Maybe it's just my Kharn fanboyism talking but I'm liking it. The only thing I would have done is have the shot be in mid decapitation


----------



## Child-of-the-Emperor (Feb 22, 2009)

Not a fan of the artwork at all, utterly forgettable. Pales in comparison to some of the more recent stuff that has been churned out.


----------



## brianizbrewtal (Jan 26, 2011)

As of right now I think the SMB novels' and there Heresy novels' artwork take the cake. They seem more matured now and I feel that's the way BL should be heading towards. Still not too crazy about The Emperor's Gift and this artwork. Kind of cartoony.


----------



## Mossy Toes (Jun 8, 2009)

Yeah, I'm glad to see somebody else that thought the cover to _The Emperor's Gift_ wasn't spectacular.

That said, I would be honored, if getting a story or novel of my own published, to have a cover like either that one or this. Just because they are slightly sub-par compared to other recent BL covers does not mean, by any means, that they are poor quality pictures. They're a damn sight better than what most small press and self-published books end up stuck with.


----------



## Romolo (Sep 6, 2010)

This artwork is for the cover of Anthony Reynolds book "Chosen of Khorne"

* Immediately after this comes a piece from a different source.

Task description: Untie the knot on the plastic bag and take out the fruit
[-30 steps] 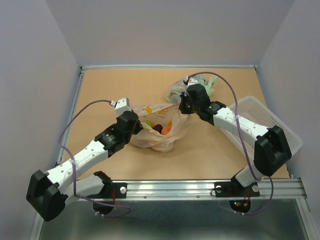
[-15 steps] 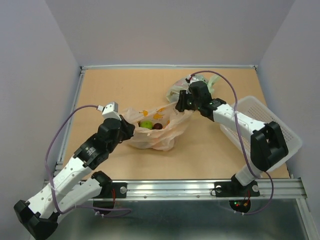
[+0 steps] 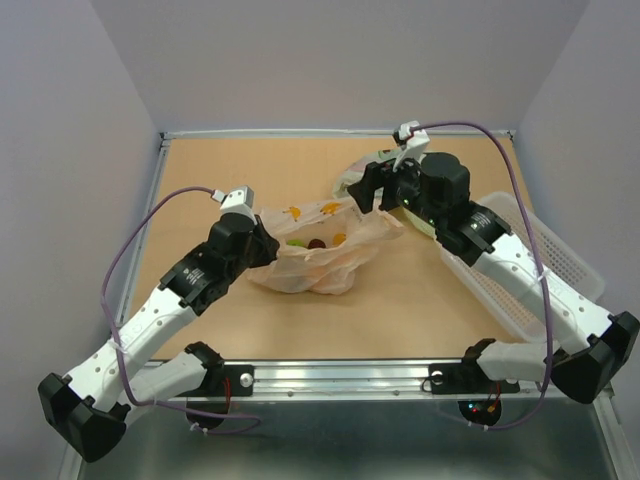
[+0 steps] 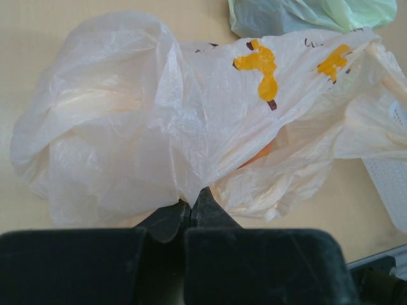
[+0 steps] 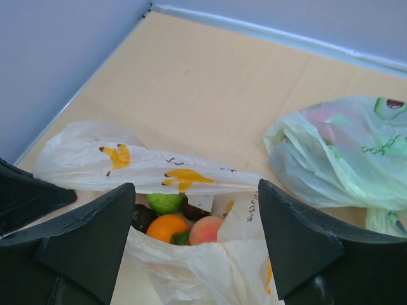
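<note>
The bag (image 3: 315, 262) lies crumpled mid-table (image 3: 250, 170), its long axis running left to right between the two arms, and its top looks already undone: the mouth gapes upward, with the printed flap stretched across its far side. The left gripper (image 4: 191, 206) is clamped on a fold of the bag's left end, fingers pressed together with plastic pinched between them, so that arm is acting as the anchor. The right gripper (image 5: 194, 190) hangs over the bag's right end with its fingers spread wide and nothing in them that I can see. From its wrist view the fruit (image 5: 168, 225) sits just below and ahead, framed between the two fingers: a green piece at the back, an orange and a peach-coloured one in front, and a dark one to their left, all packed touching under the flap. The right arm is therefore the nearer and the free one, and the reach looks to be down and forward through the mouth. The flap over the green piece may snag a finger, and thin plastic could get pinched along with the fruit. The green bag (image 5: 337, 152) lies just beyond to the right, apart from the opening, and the basket (image 3: 560, 250) waits at the right edge of the table
</note>
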Robot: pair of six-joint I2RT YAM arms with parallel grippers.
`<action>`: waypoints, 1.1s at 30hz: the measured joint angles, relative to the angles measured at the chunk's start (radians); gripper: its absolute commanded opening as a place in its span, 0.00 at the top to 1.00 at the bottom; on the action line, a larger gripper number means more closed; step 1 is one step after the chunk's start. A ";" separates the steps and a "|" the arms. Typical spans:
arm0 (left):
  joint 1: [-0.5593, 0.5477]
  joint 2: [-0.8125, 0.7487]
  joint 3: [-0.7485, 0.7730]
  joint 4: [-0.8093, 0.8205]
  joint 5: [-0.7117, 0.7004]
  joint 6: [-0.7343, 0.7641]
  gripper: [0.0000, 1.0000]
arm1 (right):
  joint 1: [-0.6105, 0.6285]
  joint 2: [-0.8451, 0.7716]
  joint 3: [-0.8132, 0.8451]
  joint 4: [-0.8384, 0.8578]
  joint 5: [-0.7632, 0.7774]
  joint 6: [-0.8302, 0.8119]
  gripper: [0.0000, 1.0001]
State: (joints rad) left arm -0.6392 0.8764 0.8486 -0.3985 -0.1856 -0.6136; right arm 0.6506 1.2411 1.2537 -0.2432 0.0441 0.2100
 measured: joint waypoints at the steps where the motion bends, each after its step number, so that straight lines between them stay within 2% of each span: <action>1: 0.000 0.005 0.003 0.000 0.010 0.002 1.00 | 0.002 -0.006 0.006 0.000 0.000 -0.005 0.18; 8: 0.000 0.029 0.033 -0.006 0.043 0.012 1.00 | 0.024 0.006 0.034 -0.014 -0.084 -0.010 0.25; 11: 0.000 0.029 0.055 -0.010 0.043 0.018 1.00 | 0.114 0.068 0.034 -0.021 -0.135 0.000 0.25; 15: 0.000 0.032 0.060 -0.011 0.045 0.023 1.00 | 0.232 0.179 0.033 -0.022 -0.198 -0.021 0.19; 18: 0.000 0.037 0.060 -0.013 0.048 0.026 1.00 | 0.283 0.249 0.025 -0.027 -0.232 -0.051 0.17; 21: 0.000 0.038 0.060 -0.017 0.050 0.031 1.00 | 0.295 0.285 0.008 -0.033 -0.239 -0.092 0.20; 22: 0.000 0.038 0.060 -0.019 0.051 0.033 1.00 | 0.293 0.298 0.007 -0.034 -0.241 -0.107 0.23; 24: 0.000 0.039 0.064 -0.026 0.050 0.039 0.92 | 0.291 0.315 0.007 -0.034 -0.247 -0.125 0.39; 25: 0.000 0.039 0.071 -0.037 0.045 0.049 0.82 | 0.291 0.321 0.005 -0.034 -0.253 -0.134 0.55; 28: 0.000 0.044 0.106 -0.064 0.022 0.074 0.68 | 0.285 0.323 -0.017 -0.030 -0.264 -0.149 0.80; 29: 0.000 0.046 0.119 -0.069 0.014 0.083 0.58 | 0.285 0.323 -0.026 -0.026 -0.263 -0.151 0.91; 30: 0.000 0.049 0.139 -0.074 0.002 0.098 0.52 | 0.285 0.323 -0.037 -0.025 -0.266 -0.156 0.96; 31: 0.000 0.051 0.148 -0.077 -0.003 0.104 0.42 | 0.285 0.323 -0.056 -0.024 -0.265 -0.158 1.00; 33: 0.000 0.058 0.180 -0.084 -0.021 0.130 0.35 | 0.285 0.323 -0.080 -0.030 -0.266 -0.163 1.00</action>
State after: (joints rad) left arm -0.6392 0.9344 1.0286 -0.4828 -0.2066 -0.4835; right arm 0.9356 1.5646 1.1736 -0.2729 -0.2214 0.0471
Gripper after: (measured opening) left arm 0.509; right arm 0.025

> Continuing this week's theme of power-armoured superhuman killing machines, we've got some awesome new artwork of the toughest, most skull-takingest, bloodlettingest Berzerker this side of the Eye of Terror. Those of you who have been scanning upcoming releases might have noticed the audio drama 'Chosen of Khorne' by Anthony Reynolds (of Word Bearers fame). Who else was it going to be about but Kharn the Betrayer?


Straight from the BL Blog.

This means that the cover for The Betrayer hasn't been revealed.


----------



## Doelago (Nov 29, 2009)

Audio Drama? :shok: 

HELL YES! Bring it on fuckers!!!


----------